DATA FOR THE TASK section start

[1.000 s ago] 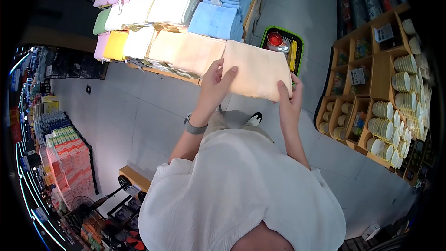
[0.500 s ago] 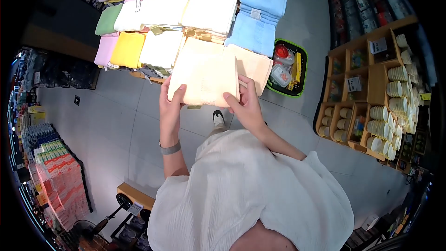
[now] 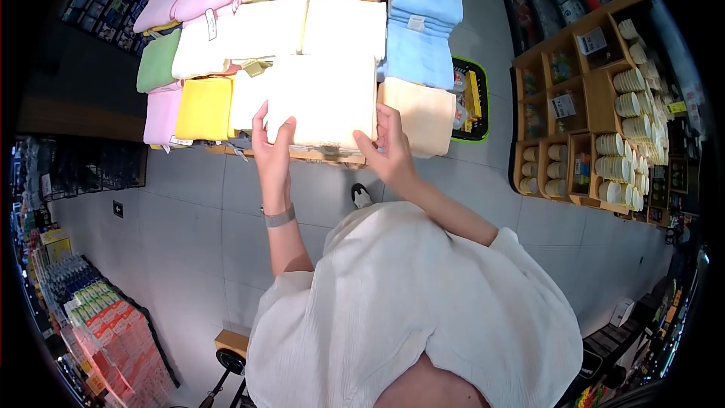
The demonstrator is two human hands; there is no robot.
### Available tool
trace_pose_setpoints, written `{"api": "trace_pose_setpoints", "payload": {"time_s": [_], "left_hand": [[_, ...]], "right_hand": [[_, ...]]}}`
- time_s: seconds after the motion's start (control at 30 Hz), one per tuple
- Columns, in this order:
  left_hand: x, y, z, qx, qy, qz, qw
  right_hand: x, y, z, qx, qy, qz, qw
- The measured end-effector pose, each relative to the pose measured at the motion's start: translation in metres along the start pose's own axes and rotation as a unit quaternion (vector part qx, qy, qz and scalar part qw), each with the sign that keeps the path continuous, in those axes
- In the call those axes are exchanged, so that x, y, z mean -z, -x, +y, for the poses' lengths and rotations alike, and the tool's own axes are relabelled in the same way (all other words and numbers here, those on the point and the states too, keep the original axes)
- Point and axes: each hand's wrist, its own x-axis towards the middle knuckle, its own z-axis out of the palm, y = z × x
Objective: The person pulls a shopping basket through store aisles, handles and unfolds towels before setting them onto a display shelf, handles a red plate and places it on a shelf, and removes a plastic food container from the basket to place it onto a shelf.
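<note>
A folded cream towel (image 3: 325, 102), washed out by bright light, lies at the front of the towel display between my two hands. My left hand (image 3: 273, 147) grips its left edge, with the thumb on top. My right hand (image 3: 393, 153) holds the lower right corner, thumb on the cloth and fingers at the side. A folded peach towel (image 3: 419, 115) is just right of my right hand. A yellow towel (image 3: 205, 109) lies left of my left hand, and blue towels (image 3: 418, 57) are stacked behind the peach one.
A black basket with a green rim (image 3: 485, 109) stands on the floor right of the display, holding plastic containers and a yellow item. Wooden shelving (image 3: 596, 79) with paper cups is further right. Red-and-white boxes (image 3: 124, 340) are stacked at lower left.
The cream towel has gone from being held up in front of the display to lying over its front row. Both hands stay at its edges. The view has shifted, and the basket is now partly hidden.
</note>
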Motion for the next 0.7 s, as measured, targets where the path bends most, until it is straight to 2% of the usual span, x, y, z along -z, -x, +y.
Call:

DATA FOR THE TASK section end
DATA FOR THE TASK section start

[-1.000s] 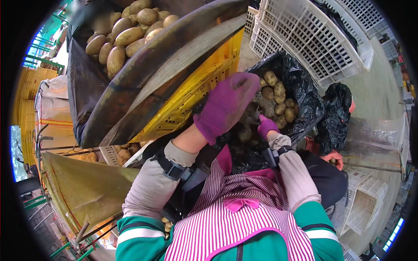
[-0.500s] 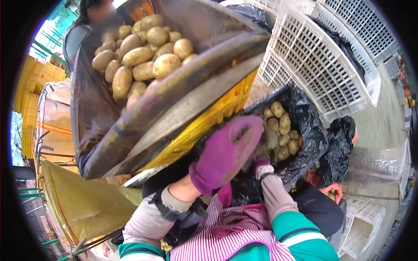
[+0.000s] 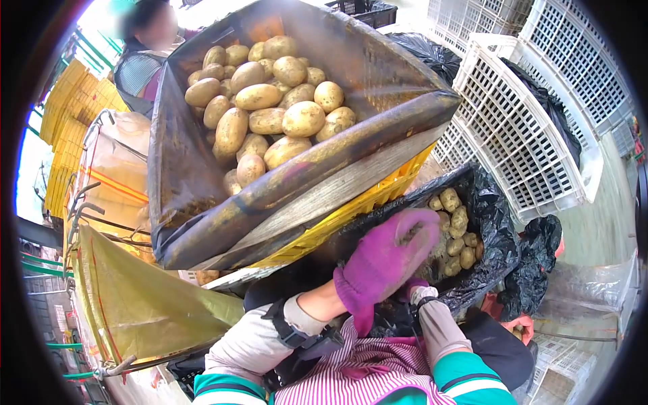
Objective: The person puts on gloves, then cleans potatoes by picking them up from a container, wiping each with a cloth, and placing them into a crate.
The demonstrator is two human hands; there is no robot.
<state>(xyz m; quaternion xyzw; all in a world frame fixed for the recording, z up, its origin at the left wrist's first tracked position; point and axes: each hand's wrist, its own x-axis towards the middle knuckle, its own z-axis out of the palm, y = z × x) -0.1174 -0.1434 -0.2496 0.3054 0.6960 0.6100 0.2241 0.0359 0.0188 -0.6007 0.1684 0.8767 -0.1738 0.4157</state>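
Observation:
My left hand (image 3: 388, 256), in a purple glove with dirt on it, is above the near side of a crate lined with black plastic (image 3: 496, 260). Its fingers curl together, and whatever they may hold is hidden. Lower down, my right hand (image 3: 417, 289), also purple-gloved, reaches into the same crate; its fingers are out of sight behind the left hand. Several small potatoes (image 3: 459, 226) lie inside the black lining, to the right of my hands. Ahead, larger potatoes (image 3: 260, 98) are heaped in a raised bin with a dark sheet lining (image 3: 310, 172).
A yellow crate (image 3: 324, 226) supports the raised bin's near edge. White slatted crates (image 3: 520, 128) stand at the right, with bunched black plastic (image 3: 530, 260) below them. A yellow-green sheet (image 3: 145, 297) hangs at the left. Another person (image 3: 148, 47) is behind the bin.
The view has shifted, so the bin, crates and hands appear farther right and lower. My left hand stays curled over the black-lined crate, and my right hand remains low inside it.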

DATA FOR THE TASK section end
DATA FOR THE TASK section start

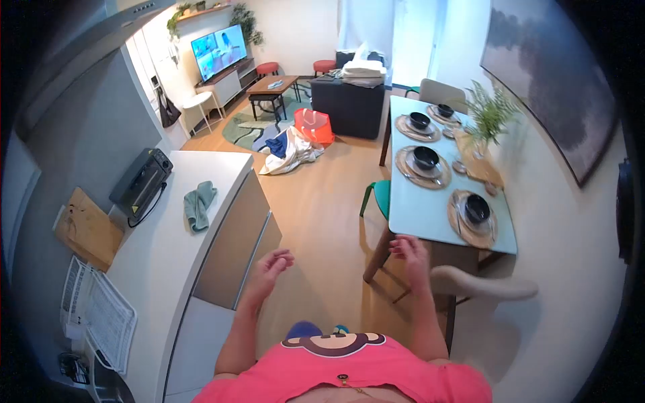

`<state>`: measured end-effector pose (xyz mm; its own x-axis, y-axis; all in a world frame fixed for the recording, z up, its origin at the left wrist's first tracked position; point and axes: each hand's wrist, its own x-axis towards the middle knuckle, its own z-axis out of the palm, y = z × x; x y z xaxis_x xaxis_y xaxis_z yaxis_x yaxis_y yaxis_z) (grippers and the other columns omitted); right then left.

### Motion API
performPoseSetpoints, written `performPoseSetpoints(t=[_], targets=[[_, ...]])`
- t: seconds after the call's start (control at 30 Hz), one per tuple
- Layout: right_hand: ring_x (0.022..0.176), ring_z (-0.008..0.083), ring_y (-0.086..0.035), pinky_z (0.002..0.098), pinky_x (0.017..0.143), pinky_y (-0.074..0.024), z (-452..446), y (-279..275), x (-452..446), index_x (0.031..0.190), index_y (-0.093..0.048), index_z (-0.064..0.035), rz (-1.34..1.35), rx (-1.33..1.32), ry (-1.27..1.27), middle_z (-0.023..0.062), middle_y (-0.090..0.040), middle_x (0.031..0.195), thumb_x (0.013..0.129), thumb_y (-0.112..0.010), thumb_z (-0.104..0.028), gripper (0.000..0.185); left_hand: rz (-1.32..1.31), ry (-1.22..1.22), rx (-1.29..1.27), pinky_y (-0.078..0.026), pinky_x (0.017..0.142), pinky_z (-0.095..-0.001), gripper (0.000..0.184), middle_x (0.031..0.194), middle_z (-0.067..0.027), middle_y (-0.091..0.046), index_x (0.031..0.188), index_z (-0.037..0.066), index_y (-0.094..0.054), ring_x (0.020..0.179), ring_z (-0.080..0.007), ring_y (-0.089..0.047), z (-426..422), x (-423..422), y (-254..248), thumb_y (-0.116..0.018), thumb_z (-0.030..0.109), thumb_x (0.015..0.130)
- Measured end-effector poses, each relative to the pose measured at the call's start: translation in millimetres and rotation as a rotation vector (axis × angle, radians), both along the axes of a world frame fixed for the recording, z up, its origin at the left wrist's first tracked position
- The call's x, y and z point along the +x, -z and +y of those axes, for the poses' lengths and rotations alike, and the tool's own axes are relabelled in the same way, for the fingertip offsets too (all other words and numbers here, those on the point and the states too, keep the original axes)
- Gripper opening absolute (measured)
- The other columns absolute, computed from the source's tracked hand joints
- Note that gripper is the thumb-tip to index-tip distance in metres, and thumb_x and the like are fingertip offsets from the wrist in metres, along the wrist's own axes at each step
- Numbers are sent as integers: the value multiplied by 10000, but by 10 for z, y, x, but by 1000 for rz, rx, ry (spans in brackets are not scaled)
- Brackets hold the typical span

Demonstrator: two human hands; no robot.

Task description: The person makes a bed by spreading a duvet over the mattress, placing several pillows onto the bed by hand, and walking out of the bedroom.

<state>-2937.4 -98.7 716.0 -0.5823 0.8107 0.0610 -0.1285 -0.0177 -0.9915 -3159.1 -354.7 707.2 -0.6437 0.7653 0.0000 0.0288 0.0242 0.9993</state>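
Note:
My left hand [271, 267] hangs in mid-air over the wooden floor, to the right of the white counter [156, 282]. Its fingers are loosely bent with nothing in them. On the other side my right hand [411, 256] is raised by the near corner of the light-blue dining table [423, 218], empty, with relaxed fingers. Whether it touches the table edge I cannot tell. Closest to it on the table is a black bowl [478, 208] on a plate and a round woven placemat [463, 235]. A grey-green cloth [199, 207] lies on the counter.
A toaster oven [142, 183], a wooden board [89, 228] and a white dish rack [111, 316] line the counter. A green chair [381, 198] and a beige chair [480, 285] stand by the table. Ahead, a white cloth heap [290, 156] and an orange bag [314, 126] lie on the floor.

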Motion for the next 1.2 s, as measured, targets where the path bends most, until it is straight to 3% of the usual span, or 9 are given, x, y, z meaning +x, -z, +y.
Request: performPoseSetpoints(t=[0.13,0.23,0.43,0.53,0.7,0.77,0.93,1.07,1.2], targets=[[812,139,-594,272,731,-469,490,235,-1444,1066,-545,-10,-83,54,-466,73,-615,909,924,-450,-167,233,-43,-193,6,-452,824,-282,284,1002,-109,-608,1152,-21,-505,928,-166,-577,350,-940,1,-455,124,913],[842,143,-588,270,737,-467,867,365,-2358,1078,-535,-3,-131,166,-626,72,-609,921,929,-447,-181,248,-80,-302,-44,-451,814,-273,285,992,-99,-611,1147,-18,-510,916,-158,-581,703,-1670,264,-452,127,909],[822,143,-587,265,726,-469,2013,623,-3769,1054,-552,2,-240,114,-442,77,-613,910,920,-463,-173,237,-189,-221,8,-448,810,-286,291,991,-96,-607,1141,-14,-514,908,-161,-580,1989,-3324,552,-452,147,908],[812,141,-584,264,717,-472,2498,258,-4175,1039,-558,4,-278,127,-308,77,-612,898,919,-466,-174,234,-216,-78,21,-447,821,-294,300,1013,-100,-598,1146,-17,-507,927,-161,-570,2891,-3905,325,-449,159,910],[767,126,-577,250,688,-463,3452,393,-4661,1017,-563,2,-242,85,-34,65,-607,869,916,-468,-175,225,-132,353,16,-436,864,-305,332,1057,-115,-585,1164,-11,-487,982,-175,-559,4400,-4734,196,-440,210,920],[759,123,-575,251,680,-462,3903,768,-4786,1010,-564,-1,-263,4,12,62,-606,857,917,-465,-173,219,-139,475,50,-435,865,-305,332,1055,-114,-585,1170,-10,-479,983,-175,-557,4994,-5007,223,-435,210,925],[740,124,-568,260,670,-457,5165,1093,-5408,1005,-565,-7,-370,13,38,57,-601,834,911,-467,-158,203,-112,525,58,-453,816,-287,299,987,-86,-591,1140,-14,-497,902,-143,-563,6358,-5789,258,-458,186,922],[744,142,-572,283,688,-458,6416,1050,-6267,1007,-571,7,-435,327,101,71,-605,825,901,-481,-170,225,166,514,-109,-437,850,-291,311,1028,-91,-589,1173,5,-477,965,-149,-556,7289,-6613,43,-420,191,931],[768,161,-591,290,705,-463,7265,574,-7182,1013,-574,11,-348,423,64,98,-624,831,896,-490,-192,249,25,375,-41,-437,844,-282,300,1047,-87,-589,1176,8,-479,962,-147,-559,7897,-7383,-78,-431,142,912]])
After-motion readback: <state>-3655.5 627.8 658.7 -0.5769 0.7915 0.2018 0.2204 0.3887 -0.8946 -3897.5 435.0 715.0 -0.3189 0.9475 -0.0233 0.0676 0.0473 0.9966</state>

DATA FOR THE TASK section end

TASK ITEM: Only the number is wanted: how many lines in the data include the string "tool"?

RESULT: 3